Figure 9Days where there are recorded both daily wind gust (m s−1) w and non-zero daily rainfall (mm d−1) r>0 mm d−1 at Heathrow Airport (London, UK) for the period 1971–2018. Daily rainfall data from E-OBS (Cornes et al., 2018) and wind gust data (the maximum 3 s wind velocity in a day) from the Met Office (2019). Colours (legend) represent the bivariate density estimated from a kernel density estimator with higher values and lighter colours representing a higher density of points at that bivariate value (r, w).


Extreme rainfall and extreme wind have a compound interrelation according to Tilloy et al. (2019). We then estimate the joint exceedance probability curve, corresponding to a PAND probability (Sect. 2.3).

We now go through the four steps presented for rainfall and wind gusts in Heathrow.

  • i.

    From Figs. 5 and 9, along with empirical estimates of χ and η, we hypothesize that over our time range 1971–2018, daily rainfall and daily maximum wind gusts in London Heathrow Airport are asymptotically independent or weakly dependent (η=0.5;χ=0.05;χ=0.1) and that both marginal distributions have a small shape parameter (AB, BB).

  • ii.

    This then gives us four analogous datasets, and it is then possible to visually infer from Fig. 6 which models are the most suitable for these conditions.

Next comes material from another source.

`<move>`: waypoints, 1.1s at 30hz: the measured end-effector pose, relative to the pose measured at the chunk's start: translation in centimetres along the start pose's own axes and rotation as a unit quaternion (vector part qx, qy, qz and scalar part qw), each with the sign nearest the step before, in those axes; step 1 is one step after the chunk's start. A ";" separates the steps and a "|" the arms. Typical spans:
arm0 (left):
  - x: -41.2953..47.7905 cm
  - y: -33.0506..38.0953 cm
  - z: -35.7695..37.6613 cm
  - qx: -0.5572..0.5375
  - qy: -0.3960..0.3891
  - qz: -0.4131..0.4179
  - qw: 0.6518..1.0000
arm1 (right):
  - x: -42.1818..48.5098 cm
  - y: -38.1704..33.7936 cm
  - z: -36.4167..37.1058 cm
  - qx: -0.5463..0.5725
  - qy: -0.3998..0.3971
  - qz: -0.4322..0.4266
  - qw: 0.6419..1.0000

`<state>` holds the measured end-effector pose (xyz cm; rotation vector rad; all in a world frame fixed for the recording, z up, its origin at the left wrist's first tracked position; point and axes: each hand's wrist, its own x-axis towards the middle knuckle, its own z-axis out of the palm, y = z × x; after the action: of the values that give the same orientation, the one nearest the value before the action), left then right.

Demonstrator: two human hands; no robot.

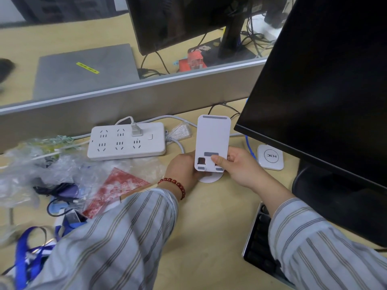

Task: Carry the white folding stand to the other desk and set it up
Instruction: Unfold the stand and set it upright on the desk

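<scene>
1. Stand [212, 139] is upright on the desk [209, 216], its white panel leaning back a little, its round base just showing beneath, between the power strip [125, 141] and the monitor [326, 84].
2. Left hand [184, 169] wraps the panel's lower left edge, fingers closed on it, red bead bracelet [174, 185] at the wrist.
3. Right hand [238, 166] pinches the lower right corner, thumb pressed on the front face by the little ledges.
4. Power strip lies just left of the stand, one plug in it, against the grey divider [125, 101].
5. White puck [270, 156] sits just right of the hands, under the monitor's edge.
6. Plastic bags [41, 164], a red sheet [113, 191] and a blue lanyard [25, 254] clutter the left.
7. Keyboard [259, 237] pokes out beneath the right sleeve.
</scene>
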<state>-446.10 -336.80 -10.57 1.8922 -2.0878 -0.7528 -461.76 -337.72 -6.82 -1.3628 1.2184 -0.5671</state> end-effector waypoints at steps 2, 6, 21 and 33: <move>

The four analogous datasets are the following:

    1. χ=0.05 and AB

    2. χ=0.05 and BB

    3. η=0.5 and AB

    4. η=0.5 and BB

    5. χ=0.1 and AB

    6. χ=0.1 and BB.

  • iii.

    The confidence score for each model is wd the average of the weighted Euclidean distance wd from the four situations above. For the Gumbel and Galambos copulas, the cases of independence or negative dependence between variables are outside the modelling range (Sect. 2.3.1), and thus the confidence score for these models has been penalized by putting wd=1.0 for η=0.5 and η=0.25. The conditional extremes model has the smallest confidence score wd=0.02 and is representative of all six analogous datasets. The JT-KDE model has a wd=0.03 and is representative of four out of six analogous datasets. The FGM and normal copulas have a confidence score of wd=0.04 and are only representative in AI cases. Gumbel and Galambos copulas have a confidence score of wd=0.35 due to their penalty (Table 4).

Table 4Euclidian weighted distance (wd) for datasets 1 to 6 based on wind–rainfall and six models, along with confidence scores (average of the wd for datasets 1 to 6). In italic bold are highlighted the values below the naïve approach wd, and the average values of four models with confidence scores < 0.1 are highlighted in bold.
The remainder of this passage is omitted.